Increasing total deposits can result from some combination of increasing the deposits per customer currently banking with Capitec and through adding new customers to the bank. Capitec holds over $3.2B USD in deposits, which equates to an average of $482 USD deposited by each customer. The low to middle class in South Africa has an average annual income of $7,000 USD, and with 61% of that spent on household consumption, it is clear that there is money to be formally saved. Therefore, Capitec stands to gain a considerable number of deposits, on which it can generate returns, by targeting its existing customer base. However, Capitec faces an uphill battle resulting from a general distrust of banks in the country. Further, banks are not well integrated into the daily lives of South Africans, resulting in many more forgoing saving altogether. Therefore, there is considerable room to employ theories of behavioral economics to entice greater savings by existing customers.
Banking on Texts
Capitec should develop a system whereby clients set a specific weekly savings goal and each saver is sent a weekly SMS message from a bank officer reminding him or her of the savings goal. In addition, the saver should be encouraged to name three to five confidantes to also receive weekly SMS messages of the saver’s progress, which can be expressed in percentage terms to protect privacy. The inclusion of family members and close friends would create positive social pressure for the saver to achieve the weekly target, increasing deposits. If a customer meets his or her yearly savings target, he or she would receive a gold appreciation card signed by the CEO that allows him or her preferred access in Capitec branches. Preferred access would take the form of line by-pass and more personalized treatment. In the event that gold appreciation cards become more prevalent as South African’s are encouraged to save, Capitec can offer higher tiers of cards indefinitely that require further savings and offer better rewards. This will encourage savings through positive reinforcement and foster aspirations amongst the client base to become preferred members.
Africa is Texting
Although Sub-Saharan Africa is not a wealthy region, it has one of the highest mobile phone adoption rates in the world. South Africa’s mobile phone penetration stands at 133% of the population, meaning the SMS recommendation could achieve high penetration. Furthermore, South Africa has a unique culture in which social pressure is very effective in influencing individual action. Social pressure does not need to be actively enforced, and simply knowing that others are monitoring their savings activity can pressure customers to deposit more. This informal savings mechanism is incredibly popular in the country, and the participation rate is high due to positive social pressure. Therefore, involving family and friends of savers would encourage effective commitment. While social pressure can help drive greater savings from current customers, it can also be harnessed to attract new customers.

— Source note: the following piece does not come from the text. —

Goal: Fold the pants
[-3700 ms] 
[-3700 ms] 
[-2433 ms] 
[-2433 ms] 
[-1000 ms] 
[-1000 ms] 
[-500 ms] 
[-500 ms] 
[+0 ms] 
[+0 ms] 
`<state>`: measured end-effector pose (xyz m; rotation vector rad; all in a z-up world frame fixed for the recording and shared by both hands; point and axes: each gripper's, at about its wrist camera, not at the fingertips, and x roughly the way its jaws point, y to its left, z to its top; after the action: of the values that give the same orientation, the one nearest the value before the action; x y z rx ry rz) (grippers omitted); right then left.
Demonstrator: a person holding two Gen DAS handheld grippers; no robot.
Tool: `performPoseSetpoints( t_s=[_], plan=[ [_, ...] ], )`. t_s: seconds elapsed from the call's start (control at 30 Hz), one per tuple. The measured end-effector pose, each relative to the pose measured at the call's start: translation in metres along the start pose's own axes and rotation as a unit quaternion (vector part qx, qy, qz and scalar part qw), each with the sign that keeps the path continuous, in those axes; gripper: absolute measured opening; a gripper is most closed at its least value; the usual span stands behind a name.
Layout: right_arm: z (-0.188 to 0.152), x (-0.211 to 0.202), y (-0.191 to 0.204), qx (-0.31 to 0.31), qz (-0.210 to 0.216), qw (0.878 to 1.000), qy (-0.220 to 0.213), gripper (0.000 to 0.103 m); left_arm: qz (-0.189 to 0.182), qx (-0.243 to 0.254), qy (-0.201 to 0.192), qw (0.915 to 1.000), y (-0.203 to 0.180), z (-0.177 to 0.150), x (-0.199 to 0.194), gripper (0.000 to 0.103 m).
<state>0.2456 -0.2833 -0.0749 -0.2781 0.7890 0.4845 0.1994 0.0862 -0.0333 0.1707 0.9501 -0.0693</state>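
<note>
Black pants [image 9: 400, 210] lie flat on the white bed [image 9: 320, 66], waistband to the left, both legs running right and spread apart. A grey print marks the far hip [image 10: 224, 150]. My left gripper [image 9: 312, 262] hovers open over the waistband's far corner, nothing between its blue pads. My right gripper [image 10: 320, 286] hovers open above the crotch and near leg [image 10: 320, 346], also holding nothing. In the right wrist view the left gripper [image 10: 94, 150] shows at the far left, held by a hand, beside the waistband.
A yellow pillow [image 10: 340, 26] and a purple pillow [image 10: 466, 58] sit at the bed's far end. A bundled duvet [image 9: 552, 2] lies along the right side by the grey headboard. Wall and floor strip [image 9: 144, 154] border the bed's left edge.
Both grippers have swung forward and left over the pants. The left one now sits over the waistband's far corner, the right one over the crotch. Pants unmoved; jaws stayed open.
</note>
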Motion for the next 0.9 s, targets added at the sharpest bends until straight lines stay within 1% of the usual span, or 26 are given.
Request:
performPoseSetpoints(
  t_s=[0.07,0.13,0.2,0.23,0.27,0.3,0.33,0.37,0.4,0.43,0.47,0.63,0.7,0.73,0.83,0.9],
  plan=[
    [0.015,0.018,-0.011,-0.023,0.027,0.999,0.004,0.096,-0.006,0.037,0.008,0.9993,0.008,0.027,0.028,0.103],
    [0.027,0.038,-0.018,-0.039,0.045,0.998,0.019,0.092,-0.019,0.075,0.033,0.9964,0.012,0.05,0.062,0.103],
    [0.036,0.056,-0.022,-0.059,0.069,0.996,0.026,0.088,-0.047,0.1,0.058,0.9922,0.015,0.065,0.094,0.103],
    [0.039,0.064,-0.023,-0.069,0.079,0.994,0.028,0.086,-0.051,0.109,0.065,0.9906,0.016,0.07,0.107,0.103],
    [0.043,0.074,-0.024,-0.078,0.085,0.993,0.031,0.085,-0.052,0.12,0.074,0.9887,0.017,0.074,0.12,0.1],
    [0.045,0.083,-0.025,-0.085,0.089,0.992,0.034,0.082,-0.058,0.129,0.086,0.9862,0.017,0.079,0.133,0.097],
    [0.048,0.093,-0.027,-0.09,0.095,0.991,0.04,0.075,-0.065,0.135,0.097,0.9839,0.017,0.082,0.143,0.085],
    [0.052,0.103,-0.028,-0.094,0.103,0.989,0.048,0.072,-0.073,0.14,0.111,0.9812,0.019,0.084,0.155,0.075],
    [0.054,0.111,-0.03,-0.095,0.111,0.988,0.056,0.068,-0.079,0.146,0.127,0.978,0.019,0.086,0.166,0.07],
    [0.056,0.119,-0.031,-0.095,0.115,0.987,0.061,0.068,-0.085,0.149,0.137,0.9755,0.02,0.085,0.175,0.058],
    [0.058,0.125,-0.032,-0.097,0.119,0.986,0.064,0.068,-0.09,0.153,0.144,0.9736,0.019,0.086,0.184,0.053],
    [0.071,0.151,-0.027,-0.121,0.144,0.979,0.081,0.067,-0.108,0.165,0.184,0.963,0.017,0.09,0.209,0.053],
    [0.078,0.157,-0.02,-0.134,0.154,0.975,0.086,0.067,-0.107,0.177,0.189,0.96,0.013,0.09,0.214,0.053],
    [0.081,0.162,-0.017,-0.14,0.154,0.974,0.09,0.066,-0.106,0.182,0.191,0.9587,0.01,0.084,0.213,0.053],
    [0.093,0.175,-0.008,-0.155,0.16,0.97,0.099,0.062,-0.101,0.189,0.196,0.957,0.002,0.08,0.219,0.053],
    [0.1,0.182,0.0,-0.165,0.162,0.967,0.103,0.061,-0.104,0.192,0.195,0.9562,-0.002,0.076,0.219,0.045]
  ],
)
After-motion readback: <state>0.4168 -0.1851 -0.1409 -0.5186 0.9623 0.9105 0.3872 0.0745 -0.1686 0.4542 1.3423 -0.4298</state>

Referrals can be used to encourage people who are currently not with Capitec to join the bank, which would increase deposits. Given that South Africans are strongly influenced by social pressure, a friend or family member could entice a person to switch from a competitor or to join the formal banking sector. Furthermore, South Africans have low confidence in banks and many are reluctant to deposit. However, Capitec has a network of over 6M people that can be used as brand ambassadors to present a friendly face to non-customers to improve confidence. This is an advantage to the referral program that is mostly impossible for Capitec to replicate through other means of advertising. In order to entice existing customers to refer others, some sort of benefit would need to be provided. Fully banked customers transact an average of 32 times per year, so it is reasonable that newly referred customers would do so at least half of that. With an average transaction cost of R5, Capitec would receive $5.37 USD annually from each new customer. There would be an obvious cost associated with such a program, although it would be outweighed by the benefits from new customers. By offering R50, or $3.58 USD per referral as a cash payment to referrers, Capitec would enjoy an 8 month payback for each incremental customer. Moreover, Capitec would benefit by using a tiered rewards system that incorporates behavioral economics. Under this system, the referrer would receive a higher lump sum payment into his or her account for each marginal customer he or she successfully referred. Additionally, if he or she were also one of the new customer’s contacts in the SMS savings program, there would be an additional reward. The referral system would lead to more customers and help to overcome the hurdle of a lack of confidence in banks; however, Capitec must also take additional steps to ensure it is more trusted.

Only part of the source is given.